TASK DESCRIPTION
Give the lines again, unchanged, starting with the line containing "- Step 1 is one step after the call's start" and ending with the last line of the data below.

-------------------------

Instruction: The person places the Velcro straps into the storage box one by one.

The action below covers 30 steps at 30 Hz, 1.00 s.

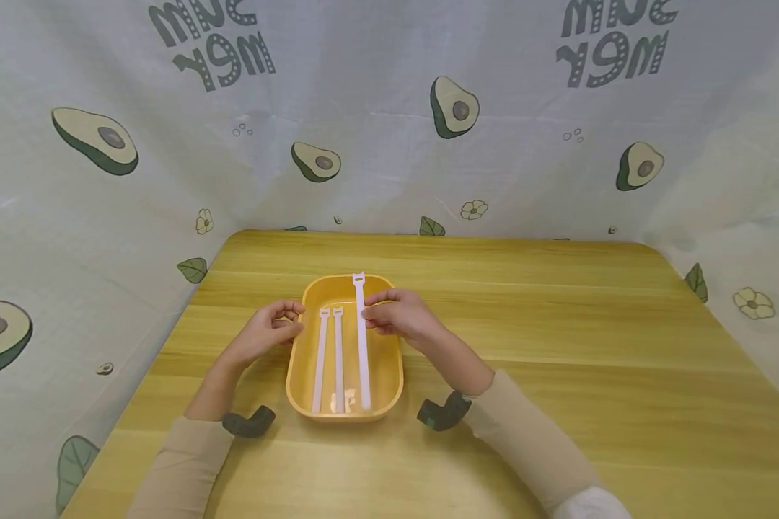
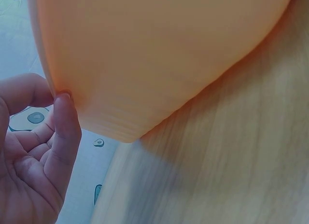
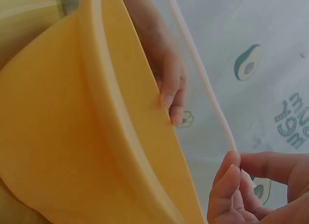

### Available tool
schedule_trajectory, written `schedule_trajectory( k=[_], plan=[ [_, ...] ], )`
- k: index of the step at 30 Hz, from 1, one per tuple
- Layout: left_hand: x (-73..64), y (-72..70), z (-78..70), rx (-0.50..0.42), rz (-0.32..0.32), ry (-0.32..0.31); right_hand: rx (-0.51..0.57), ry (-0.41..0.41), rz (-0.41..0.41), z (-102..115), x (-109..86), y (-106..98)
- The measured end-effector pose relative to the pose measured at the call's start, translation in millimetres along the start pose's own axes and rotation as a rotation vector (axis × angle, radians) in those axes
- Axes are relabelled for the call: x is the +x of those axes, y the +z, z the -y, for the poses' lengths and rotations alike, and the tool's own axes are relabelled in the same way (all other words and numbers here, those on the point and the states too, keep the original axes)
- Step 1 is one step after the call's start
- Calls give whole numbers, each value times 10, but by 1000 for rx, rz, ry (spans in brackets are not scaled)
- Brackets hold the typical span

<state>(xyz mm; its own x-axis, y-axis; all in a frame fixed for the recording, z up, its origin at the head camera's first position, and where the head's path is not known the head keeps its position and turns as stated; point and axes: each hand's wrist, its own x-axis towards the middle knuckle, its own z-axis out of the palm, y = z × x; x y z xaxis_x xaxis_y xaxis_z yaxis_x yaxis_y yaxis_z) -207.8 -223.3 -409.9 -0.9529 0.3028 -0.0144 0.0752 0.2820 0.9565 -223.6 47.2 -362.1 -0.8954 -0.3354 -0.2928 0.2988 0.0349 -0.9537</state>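
Note:
A yellow plastic tub (image 1: 391, 378) with rounded corners sits on the table. My left hand (image 1: 262, 335) pinches its left rim between thumb and index finger, as the left wrist view shows on the tub wall (image 2: 145, 50). Over the tub's right half, my right hand (image 1: 402, 316) pinches a pale pink-white strap cable tie (image 1: 363, 364) with a slotted head at its far end. In the right wrist view this tie (image 3: 205, 81) hangs above the rim. Two similar, shorter-looking cable ties, a left one (image 1: 321, 364) and a right one (image 1: 339, 364), lie side by side inside the tub.
The wood-grain table (image 1: 558, 346) extends widely to the right of the tub. Behind it hangs a white curtain (image 1: 376, 94) printed with avocados and lettering. A dark curved device is on each wrist, one left (image 1: 249, 422) and one right (image 1: 443, 411).

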Motion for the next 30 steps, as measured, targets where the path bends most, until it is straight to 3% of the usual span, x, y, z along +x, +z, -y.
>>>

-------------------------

OUTPUT OF THE TASK
- Step 1 is one step after the call's start
- Calls give whole numbers, each value times 10, but by 1000 for rx, rz, ry (spans in brackets are not scaled)
- Brackets hold the typical span

<state>(xyz mm; its own x-axis, y-axis; all in a frame fixed for the recording, z up, its origin at the head camera's first position, and where the head's path is not known the head keeps its position and turns as stated; point and axes: each hand's wrist, its own x-axis towards the middle knuckle, its own z-axis out of the palm, y = z × x; x y z xaxis_x xaxis_y xaxis_z yaxis_x yaxis_y yaxis_z) -207.8 -223.3 -409.9 -0.9529 0.3028 -0.0144 0.0752 0.2820 0.9565 -223.6 47.2 -362.1 -0.8954 -0.3354 -0.2928 0.2988 0.0349 -0.9537</state>
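Note:
A yellow plastic tub (image 1: 391, 378) with rounded corners sits on the table. My left hand (image 1: 262, 335) pinches its left rim between thumb and index finger, as the left wrist view shows on the tub wall (image 2: 145, 50). Over the tub's right half, my right hand (image 1: 402, 316) pinches a pale pink-white strap cable tie (image 1: 363, 364) with a slotted head at its far end. In the right wrist view this tie (image 3: 205, 81) hangs above the rim. Two similar, shorter-looking cable ties, a left one (image 1: 321, 364) and a right one (image 1: 339, 364), lie side by side inside the tub.
The wood-grain table (image 1: 558, 346) extends widely to the right of the tub. Behind it hangs a white curtain (image 1: 376, 94) printed with avocados and lettering. A dark curved device is on each wrist, one left (image 1: 249, 422) and one right (image 1: 443, 411).
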
Motion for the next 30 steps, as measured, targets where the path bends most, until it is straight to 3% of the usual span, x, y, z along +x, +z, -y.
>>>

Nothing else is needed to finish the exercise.